> [Problem requirements] Could you restate word for word only the lines below from the one holding "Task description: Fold" to the one holding "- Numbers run", inclusive, and leave out the pictures?

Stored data
= Beginning of Section =

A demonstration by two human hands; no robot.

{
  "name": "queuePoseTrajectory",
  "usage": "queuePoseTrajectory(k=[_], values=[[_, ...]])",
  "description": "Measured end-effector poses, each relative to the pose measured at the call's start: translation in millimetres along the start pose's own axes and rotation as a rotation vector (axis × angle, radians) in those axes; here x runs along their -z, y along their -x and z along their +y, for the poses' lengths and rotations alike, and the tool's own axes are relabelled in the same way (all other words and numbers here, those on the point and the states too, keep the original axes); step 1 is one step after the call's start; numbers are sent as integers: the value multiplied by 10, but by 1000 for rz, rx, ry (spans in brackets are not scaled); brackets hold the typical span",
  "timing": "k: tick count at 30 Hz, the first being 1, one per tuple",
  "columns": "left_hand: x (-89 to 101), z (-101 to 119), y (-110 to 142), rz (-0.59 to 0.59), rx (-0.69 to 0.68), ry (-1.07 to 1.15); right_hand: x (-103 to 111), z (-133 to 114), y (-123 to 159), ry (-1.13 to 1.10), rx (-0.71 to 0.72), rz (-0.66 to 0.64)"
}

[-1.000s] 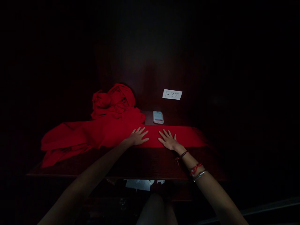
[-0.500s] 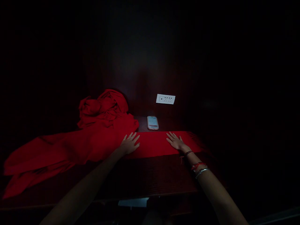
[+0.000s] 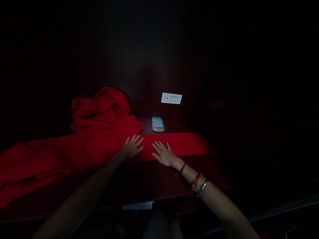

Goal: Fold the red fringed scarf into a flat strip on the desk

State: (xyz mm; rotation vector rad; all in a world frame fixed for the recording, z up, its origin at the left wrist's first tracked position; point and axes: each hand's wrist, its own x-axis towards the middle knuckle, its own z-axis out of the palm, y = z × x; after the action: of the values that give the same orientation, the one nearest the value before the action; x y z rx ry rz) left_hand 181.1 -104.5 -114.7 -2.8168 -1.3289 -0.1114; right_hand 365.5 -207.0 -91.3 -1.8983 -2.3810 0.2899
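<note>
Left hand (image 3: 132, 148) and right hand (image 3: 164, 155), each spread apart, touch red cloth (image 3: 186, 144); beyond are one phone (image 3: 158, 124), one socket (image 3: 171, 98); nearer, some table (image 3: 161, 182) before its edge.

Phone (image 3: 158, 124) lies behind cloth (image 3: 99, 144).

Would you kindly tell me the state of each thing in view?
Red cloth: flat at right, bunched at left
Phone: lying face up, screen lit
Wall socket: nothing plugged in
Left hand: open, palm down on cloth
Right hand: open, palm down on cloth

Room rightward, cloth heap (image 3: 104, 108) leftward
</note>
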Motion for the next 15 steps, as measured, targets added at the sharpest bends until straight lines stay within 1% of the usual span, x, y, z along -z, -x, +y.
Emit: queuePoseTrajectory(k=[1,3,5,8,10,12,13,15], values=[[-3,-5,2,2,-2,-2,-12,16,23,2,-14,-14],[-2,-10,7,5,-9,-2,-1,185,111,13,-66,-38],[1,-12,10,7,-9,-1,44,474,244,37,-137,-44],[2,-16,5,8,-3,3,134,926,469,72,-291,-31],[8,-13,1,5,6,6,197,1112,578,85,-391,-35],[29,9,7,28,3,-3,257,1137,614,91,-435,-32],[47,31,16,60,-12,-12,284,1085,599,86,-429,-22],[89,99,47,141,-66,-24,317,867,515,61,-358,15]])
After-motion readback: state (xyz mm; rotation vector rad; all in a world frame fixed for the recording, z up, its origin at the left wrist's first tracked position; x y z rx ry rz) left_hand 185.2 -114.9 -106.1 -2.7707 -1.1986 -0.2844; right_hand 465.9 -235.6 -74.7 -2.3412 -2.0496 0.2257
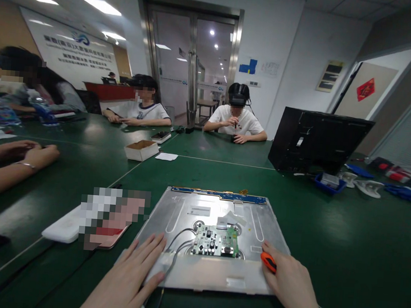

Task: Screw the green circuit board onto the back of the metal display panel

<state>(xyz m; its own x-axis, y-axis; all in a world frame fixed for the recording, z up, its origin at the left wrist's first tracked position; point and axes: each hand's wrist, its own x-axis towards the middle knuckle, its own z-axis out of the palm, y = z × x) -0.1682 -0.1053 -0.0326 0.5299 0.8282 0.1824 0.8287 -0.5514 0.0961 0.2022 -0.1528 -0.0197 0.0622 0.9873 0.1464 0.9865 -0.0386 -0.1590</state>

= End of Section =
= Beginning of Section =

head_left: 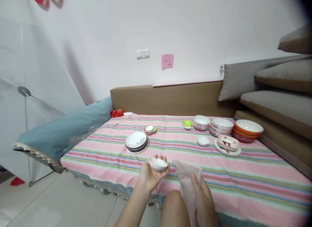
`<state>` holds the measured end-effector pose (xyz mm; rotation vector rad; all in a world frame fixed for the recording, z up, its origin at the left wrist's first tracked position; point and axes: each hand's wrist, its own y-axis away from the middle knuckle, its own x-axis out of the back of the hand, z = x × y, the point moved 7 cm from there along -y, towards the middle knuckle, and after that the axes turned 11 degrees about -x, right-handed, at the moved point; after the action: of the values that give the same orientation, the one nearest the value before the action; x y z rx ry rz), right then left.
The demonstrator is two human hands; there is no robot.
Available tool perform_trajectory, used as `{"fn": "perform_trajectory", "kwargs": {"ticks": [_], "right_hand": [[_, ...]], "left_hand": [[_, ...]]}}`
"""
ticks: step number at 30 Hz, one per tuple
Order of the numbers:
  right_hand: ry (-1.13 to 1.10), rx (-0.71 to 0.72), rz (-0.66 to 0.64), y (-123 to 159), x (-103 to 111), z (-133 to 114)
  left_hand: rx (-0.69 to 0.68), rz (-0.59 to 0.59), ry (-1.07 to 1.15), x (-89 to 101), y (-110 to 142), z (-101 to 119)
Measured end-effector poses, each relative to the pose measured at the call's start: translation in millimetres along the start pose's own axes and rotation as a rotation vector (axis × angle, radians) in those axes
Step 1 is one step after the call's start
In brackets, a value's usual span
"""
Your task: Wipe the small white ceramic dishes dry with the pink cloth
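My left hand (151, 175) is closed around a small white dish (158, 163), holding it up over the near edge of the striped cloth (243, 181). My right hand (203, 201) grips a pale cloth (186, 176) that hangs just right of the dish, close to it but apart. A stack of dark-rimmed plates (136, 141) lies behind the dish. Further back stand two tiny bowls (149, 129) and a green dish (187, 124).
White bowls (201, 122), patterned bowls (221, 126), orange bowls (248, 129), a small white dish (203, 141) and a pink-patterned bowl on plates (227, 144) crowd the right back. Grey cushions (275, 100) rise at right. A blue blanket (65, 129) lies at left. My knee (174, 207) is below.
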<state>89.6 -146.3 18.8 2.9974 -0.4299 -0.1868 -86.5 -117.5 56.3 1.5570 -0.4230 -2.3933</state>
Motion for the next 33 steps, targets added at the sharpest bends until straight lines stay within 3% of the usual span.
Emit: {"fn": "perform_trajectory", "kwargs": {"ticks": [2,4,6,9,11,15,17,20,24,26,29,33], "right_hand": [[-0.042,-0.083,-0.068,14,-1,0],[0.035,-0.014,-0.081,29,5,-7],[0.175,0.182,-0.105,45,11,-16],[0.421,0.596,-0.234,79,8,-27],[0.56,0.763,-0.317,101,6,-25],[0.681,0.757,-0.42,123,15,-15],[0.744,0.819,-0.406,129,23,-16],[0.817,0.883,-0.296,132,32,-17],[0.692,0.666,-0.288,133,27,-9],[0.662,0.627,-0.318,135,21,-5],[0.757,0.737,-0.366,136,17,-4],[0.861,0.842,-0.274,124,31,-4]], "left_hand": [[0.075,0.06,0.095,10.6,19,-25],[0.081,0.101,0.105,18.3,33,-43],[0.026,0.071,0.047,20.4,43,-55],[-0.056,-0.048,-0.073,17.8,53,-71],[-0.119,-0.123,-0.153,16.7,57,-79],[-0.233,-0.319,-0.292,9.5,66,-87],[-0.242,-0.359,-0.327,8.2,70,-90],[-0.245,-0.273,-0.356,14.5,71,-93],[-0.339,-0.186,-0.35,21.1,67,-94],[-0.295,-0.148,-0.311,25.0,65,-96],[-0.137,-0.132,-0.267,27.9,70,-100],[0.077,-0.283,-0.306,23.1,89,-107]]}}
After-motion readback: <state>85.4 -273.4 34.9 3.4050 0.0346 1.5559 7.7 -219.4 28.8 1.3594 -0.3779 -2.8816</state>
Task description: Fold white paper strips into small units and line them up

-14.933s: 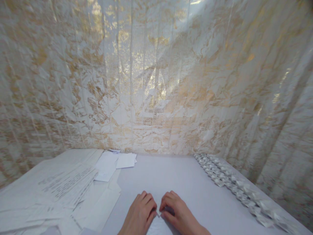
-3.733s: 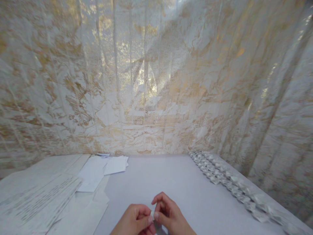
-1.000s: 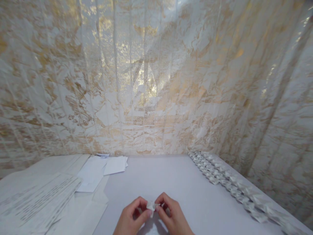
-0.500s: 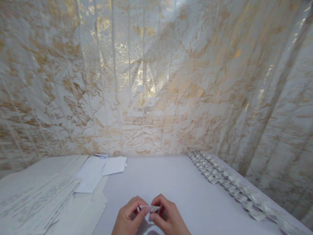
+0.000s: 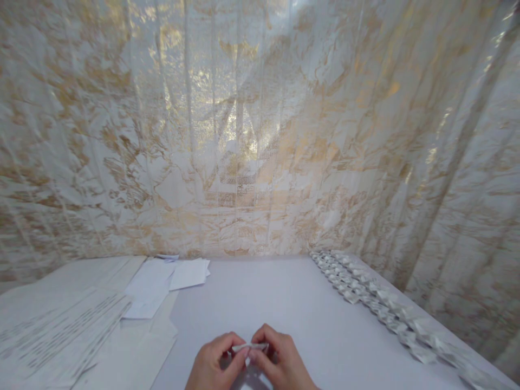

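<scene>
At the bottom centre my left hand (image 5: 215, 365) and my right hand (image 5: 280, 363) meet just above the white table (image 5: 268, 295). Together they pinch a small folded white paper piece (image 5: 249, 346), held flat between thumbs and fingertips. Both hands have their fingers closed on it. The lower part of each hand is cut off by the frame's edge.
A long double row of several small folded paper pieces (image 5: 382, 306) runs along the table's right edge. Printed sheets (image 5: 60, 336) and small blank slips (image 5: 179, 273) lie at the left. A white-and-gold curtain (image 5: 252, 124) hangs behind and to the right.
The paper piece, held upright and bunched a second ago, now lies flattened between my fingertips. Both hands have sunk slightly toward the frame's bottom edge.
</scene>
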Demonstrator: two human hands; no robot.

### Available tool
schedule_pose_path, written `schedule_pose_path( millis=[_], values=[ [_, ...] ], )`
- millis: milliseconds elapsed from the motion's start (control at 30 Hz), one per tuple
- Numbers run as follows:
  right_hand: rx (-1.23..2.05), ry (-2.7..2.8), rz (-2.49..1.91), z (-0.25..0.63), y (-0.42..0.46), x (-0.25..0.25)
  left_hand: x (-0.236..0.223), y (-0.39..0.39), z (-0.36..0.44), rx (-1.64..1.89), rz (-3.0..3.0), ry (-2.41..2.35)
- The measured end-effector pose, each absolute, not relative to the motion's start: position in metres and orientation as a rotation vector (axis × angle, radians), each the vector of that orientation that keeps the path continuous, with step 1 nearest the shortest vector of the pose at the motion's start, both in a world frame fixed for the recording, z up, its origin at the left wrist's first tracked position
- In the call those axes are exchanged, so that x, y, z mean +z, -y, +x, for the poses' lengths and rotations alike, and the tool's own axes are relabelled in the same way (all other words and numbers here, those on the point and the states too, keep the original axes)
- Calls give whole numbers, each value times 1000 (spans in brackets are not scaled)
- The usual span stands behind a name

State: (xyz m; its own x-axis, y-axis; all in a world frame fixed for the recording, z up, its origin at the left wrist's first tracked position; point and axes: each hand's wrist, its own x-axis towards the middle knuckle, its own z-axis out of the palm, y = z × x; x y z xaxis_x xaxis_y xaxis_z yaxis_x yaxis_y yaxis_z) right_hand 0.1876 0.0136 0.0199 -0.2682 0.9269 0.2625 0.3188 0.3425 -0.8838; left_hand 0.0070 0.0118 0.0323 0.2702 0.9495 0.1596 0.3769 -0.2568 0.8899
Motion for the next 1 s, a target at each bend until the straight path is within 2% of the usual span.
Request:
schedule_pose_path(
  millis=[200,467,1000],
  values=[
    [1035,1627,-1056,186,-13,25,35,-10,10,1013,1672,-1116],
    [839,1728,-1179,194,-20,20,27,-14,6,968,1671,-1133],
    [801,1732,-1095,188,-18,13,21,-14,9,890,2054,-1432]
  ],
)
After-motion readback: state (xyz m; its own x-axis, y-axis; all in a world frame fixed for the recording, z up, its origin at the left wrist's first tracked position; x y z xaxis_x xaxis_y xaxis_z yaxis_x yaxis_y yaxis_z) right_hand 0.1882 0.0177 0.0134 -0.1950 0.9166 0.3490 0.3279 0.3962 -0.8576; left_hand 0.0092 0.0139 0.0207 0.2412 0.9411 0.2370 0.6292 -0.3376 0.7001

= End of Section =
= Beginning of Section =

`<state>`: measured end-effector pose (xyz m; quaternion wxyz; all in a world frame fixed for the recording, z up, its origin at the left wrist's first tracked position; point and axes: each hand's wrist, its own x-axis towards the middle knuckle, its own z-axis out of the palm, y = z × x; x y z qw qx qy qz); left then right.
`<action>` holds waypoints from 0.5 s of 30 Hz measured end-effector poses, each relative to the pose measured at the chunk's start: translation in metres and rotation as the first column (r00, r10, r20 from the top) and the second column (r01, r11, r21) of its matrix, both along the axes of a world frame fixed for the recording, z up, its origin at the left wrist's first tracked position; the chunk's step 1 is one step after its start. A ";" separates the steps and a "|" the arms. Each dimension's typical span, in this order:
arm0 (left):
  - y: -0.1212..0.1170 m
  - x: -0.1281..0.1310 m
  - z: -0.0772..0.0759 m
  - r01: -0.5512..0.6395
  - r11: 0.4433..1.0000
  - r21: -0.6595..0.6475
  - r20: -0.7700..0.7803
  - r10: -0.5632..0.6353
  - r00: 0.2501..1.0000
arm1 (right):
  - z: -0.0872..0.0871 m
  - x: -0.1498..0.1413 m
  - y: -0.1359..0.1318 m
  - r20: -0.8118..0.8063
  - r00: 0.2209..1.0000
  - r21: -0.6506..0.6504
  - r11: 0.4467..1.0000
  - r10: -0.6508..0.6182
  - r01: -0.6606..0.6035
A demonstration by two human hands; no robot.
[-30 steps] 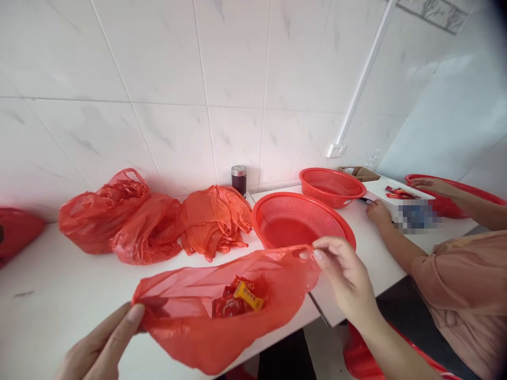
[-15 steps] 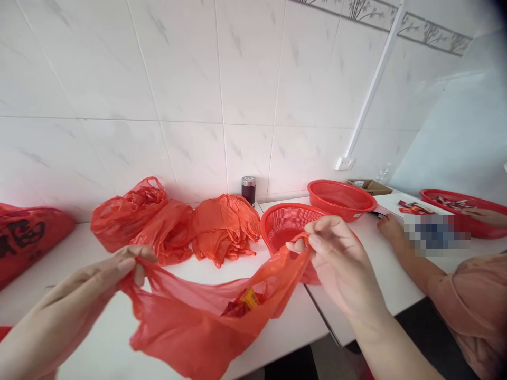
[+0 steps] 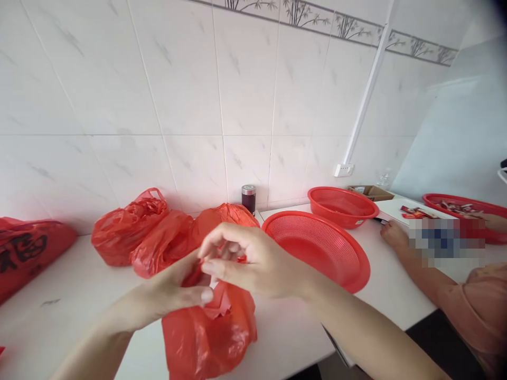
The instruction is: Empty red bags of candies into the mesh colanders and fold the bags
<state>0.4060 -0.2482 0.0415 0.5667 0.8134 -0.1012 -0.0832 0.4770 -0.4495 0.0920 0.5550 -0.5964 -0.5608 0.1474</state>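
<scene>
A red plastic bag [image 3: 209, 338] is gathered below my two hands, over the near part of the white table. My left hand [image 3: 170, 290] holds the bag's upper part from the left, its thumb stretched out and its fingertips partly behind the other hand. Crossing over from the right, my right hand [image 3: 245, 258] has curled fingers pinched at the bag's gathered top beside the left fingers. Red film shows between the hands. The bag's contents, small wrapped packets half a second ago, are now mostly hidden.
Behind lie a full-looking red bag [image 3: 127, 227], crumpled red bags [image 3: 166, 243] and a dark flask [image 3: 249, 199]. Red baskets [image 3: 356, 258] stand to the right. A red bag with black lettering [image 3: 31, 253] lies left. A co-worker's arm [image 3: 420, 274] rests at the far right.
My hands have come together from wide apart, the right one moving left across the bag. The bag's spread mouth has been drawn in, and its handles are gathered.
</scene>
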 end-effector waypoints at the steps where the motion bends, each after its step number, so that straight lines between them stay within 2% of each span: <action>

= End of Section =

> [Response to the task]
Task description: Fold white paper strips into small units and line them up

-14.933s: 
-3.733s: 
-1.000s: 
-0.500s: 
+0.000s: 

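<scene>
At the bottom centre my left hand (image 5: 215, 365) and my right hand (image 5: 280, 363) meet just above the white table (image 5: 268, 295). Together they pinch a small folded white paper piece (image 5: 249, 346), held flat between thumbs and fingertips. Both hands have their fingers closed on it. The lower part of each hand is cut off by the frame's edge.
A long double row of several small folded paper pieces (image 5: 382, 306) runs along the table's right edge. Printed sheets (image 5: 60, 336) and small blank slips (image 5: 179, 273) lie at the left. A white-and-gold curtain (image 5: 252, 124) hangs behind and to the right.
The paper piece, held upright and bunched a second ago, now lies flattened between my fingertips. Both hands have sunk slightly toward the frame's bottom edge.
</scene>
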Demonstrator: two human hands; no robot.

### Available tool
schedule_pose_path, written `schedule_pose_path( millis=[_], values=[ [_, ...] ], )`
- millis: milliseconds elapsed from the motion's start (control at 30 Hz), one per tuple
- Numbers run as follows:

No more output is needed here.